Steven Rondeau/via email
A: I didn’t know of any offhand so I had to search a bit and found this fellow who specializes in Suzuki speedometers. Contact him and see what he has to offer. I hope this helps:
Help this reader
Q: Hello Keith, I have a Rumi Formichino scooter that needs a crankshaft rebuild (seals and bearings). Do you know anyone in the U.S. who can do this? Thanks in advance.
Joe Mensch/via email
A: While I have seen these scooters in the wild, I have no experience with them at all. I’ll do what I usually do in these cases and throw the question out there to our readers. Someone out there will have the knowledge I lack. Readers, if you have a suggestion of someone who can help Joe, email me at the address at the end of this column.
Q: I’m hoping to get clarification on the oil types to use in the crankcase and the Autolube system on my 1965 Yamaha YM1. Regarding the Autolube system, the manual I have references using 10w30 motor oil while everything I’ve read (online) says to use a semi-synthetic 2-stroke oil. I would think that using 2-stroke oil would be the way to go? What brand do you recommend? Regarding the crankcase, what brand and weight do you suggest? The manual references 10w30 with no friction modifiers. Also, what is the capacity? There is no dipstick on my engine. I’ve read 1.5 quarts, 1.75 quarts, 2 quarts, etc. Do I just fill it through the breather hole? Or through the tiny fill plug on the side cover?
Your help is much appreciated.
A: Manufacturers recommended regular oil for 2-strokes back in the day because it was more readily available. Modern synthetic 2-stroke oils are better in every way. They should work just fine in your Autolube system. Friction modifiers in your crankcase oil will possibly cause your wet clutch to slip, so that’s why they are not recommended. I generally use an older oil formulation like Castrol GTX for that purpose. The transmission drain is on the bottom of the engine, and the fill plug is just below the side cover on the left side of the bike. The ancient Clymer compendium I have says the transmission should hold just a smidge over a quart of oil.

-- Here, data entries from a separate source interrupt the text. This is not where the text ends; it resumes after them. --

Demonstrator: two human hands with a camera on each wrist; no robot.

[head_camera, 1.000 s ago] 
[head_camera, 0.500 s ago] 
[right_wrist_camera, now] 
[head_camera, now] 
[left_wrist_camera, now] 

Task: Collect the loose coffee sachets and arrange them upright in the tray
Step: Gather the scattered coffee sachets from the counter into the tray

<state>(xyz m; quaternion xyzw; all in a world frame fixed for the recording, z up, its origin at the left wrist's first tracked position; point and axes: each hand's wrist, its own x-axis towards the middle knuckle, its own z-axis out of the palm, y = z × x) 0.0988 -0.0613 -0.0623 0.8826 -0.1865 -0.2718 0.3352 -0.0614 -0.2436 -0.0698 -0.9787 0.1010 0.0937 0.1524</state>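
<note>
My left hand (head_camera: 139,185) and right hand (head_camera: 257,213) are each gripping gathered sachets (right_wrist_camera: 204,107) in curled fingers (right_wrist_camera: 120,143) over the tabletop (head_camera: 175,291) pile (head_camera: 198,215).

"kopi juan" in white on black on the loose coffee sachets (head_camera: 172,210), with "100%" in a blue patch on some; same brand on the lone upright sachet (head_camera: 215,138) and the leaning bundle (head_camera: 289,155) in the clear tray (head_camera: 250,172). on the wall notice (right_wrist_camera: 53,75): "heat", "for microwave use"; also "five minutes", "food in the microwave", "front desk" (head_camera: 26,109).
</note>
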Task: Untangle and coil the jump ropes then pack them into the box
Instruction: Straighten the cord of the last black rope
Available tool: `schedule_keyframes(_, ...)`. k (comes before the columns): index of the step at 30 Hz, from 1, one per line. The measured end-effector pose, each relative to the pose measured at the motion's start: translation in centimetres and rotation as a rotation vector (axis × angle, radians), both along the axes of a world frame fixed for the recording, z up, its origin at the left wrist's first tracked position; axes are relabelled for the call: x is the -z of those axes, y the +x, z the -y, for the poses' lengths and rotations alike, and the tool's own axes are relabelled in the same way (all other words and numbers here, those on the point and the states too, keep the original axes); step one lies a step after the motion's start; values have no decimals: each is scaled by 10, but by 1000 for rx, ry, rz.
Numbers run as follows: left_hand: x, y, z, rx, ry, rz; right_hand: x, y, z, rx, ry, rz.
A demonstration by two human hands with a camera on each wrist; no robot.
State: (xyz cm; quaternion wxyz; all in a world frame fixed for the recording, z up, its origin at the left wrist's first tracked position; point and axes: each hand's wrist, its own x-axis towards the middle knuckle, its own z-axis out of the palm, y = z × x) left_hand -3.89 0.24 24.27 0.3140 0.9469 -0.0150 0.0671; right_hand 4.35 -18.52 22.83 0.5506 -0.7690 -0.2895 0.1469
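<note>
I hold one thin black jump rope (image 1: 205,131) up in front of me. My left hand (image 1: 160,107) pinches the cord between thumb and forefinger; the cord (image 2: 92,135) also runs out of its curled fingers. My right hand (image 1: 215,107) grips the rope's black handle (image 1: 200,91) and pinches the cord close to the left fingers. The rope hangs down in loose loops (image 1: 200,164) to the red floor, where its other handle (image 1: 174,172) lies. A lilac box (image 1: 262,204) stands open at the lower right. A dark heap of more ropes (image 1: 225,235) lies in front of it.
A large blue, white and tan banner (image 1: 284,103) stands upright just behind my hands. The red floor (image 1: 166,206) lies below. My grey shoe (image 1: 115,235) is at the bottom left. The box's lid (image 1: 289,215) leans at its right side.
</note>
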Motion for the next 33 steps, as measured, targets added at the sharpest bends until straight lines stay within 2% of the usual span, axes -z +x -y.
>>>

Q: I’m having trouble reviving a 1972 CB350 I bought it in 2002. It only had 3,200 miles on it. I rode it for less than 20 miles and noticed it lacked power, would not accelerate and died sometimes. I pulled the plugs. They were NGK B9ES and they looked sooty and black. I left the bike in the foyer as a decoration piece until recently. I did a wet compression test, 150 on the left, almost 180 on the right. I cleaned out the carbs and put in a carb rebuild kit. I noticed the O-rings on the jets were undersized and the jets were somewhat loose fitting during reassembly. I checked timing, valve clearance, float height, put in new and proper NGK B8ES plugs and a new battery. It started right up. I rode it on a wide straight road with very low traffic. Since I did not want to bring it up to full throttle in top gear, I only got it to about 3/4 throttle in a lower gear. The engine was warmed up, I pulled in the clutch, coasted to a stop and checked the spark plugs. The one on the left was very dark, nearly black. The one on the right was sooty black. By then it became difficult to start. The electric starter could not get it started. I had to kick it many times to get it started. I thought it was still running too rich. Could those loose fitting jets be the cause? Neither the old jets or those from the new kit have numbers shown on them. After I reassembled the carbs another problem showed up. There was a minor gas leak from the drain tube of the right side carb. After disassembling I found a tiny hairline crack in the brass drain tube. I could not find a used float bowl so I put one drop of thin Super Glue type generic quick drying glue over the crack, let it sit for over 24 hours and reassembled everything. It held for about two weeks then an almost invisible leak started. I am wondering if I may paint over the tube with some diluted epoxy type agents such as fishing rod finish to stop the leak. Any suggestions will be greatly appreciated. Thank you.
Bing Fong/via email
A: Those loose jets could certainly be causing the rich condition, they should be a sealed fit with tiny O-rings along with a spring piece holding them in the upper body. Brass drain tubes crack when water in the gasoline freezes and splits the tube. Super glue won’t hold because acetone dissolves super glue and acetone is present in gasoline. If you have a hardware store or hobby store that carries brass tubing you can possibly find a slightly larger tube that will snugly fit over the old tube, or you can use some epoxy like JB Weld to hold the tube in place. You should also remove the floats and give them a shake. If there is any fluid in the floats the float bowl will have too much fuel in it.